This vignette provides solutions to common issues encountered when using couplr. Each section describes a problem, explains why it occurs, and provides step-by-step solutions.

Quick reference:

Issue Jump to Section
No valid pairs found Infeasible Problems
Poor balance after matching Poor Balance
Matching is too slow Performance Issues
Memory errors Memory Errors
Different results with different methods Non-Determinism
Unexpected NA in results Missing Values
C++ compilation errors Installation Issues

Infeasible Problems

Symptom

# This fails: all assignments have Inf cost
cost <- matrix(c(1, Inf, Inf, Inf, Inf, Inf, Inf, 2, 3), nrow = 3, byrow = TRUE)
result <- lap_solve(cost)
#> Error in `lap_solve_bruteforce()`:
#> ! Infeasible given forbidden edges

Error message: “No feasible assignment found” or total cost is Inf.

Cause

A feasible assignment requires that every row can be assigned to at least one column with finite cost. When rows have all-Inf or all-NA entries, no valid assignment exists.

Diagnosis

# Check for infeasible rows
check_feasibility <- function(cost_matrix) {
  finite_per_row <- rowSums(is.finite(cost_matrix))
  infeasible_rows <- which(finite_per_row == 0)

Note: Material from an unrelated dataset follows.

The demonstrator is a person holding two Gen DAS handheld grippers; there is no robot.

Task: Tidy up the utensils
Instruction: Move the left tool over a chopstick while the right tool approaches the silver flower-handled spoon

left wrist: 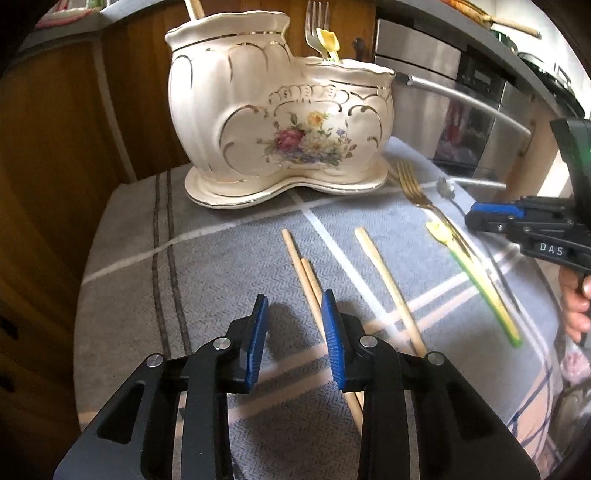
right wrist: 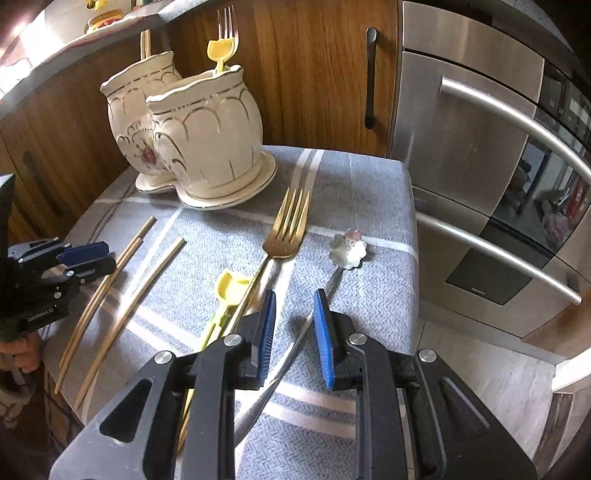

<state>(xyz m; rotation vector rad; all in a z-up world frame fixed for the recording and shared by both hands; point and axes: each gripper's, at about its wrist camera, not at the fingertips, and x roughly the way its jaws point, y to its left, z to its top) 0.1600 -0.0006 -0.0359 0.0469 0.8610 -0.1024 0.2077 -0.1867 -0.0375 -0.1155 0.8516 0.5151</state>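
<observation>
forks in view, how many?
2. A gold fork lies flat on the cloth in front of the ceramic holder. A second fork stands tines-up in the holder's shorter compartment. More may be hidden inside the holder.

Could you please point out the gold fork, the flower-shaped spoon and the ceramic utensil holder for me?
gold fork (right wrist: 286, 236): right wrist view, on its head below the tines.
flower-shaped spoon (right wrist: 348, 250): right wrist view, on its bowl.
ceramic utensil holder (left wrist: 258, 122): left wrist view, on its front wall.
</observation>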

  if (length(infeasible_rows) > 0) {
    cat("Infeasible rows (no finite costs):", infeasible_rows, "\n")
    return(FALSE)
  }

  finite_per_col <- colSums(is.finite(cost_matrix))
  infeasible_cols <- which(finite_per_col == 0)

  if (length(infeasible_cols) > 0) {
    cat("Infeasible columns (no finite costs):", infeasible_cols, "\n")
    return(FALSE)
  }

  cat("Problem appears feasible\n")
  return(TRUE)
}

# Check the problematic matrix
cost <- matrix(c(1, Inf, Inf, Inf, Inf, Inf, Inf, 2, 3), nrow = 3, byrow = TRUE)
check_feasibility(cost)
#> Infeasible rows (no finite costs): 2
#> [1] FALSE

Solutions

1. Remove infeasible rows/columns:

# Remove rows with no valid assignments
cost <- matrix(c(1, Inf, Inf, Inf, Inf, Inf, Inf, 2, 3), nrow = 3, byrow = TRUE)
valid_rows <- rowSums(is.finite(cost)) > 0
cost_valid <- cost[valid_rows, , drop = FALSE]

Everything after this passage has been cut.